_PROBLEM STATEMENT_
The lines from the start of the data through the line containing "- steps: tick" are to be reproduced exactly, both ends included.

─── STORED DATA

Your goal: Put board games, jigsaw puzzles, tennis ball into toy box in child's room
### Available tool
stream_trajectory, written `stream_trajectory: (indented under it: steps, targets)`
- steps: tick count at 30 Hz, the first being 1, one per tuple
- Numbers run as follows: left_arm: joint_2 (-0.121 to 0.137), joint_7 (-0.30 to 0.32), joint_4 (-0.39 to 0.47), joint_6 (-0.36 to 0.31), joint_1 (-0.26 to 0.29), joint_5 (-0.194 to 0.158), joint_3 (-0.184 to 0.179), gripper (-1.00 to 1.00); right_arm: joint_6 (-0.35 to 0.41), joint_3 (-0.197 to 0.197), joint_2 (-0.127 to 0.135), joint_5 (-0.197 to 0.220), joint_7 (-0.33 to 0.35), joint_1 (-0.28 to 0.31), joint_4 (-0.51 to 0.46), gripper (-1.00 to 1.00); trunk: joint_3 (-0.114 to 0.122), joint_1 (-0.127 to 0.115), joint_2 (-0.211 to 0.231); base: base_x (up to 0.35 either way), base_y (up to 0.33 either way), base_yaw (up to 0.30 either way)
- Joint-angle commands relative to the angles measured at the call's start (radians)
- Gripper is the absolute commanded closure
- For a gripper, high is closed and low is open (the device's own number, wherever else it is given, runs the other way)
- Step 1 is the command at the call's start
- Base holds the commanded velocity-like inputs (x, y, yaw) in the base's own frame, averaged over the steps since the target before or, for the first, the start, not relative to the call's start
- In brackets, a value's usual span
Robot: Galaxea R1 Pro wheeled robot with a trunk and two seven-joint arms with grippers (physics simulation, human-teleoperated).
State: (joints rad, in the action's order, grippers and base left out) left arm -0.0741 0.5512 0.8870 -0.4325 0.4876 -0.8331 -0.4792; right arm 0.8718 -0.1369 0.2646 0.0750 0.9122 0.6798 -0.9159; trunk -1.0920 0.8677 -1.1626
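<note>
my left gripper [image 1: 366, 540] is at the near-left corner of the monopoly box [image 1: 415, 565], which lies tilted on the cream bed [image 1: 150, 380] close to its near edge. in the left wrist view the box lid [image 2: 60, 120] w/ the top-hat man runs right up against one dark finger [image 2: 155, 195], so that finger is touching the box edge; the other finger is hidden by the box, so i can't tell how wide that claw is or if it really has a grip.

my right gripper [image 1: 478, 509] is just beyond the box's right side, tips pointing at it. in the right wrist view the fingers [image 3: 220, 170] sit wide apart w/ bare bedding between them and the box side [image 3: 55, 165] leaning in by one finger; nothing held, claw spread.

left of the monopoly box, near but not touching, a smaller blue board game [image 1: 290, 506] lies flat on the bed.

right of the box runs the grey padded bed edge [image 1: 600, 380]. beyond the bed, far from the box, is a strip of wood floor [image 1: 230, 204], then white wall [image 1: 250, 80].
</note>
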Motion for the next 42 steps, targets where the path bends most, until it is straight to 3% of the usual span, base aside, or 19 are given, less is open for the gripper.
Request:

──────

_SOLVED PROBLEM_
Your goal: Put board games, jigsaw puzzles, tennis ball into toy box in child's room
### Available tool
stream_trajectory, written `stream_trajectory: (indented under it: steps, targets)`
- steps: tick count at 30 Hz, the first being 1, one per tuple

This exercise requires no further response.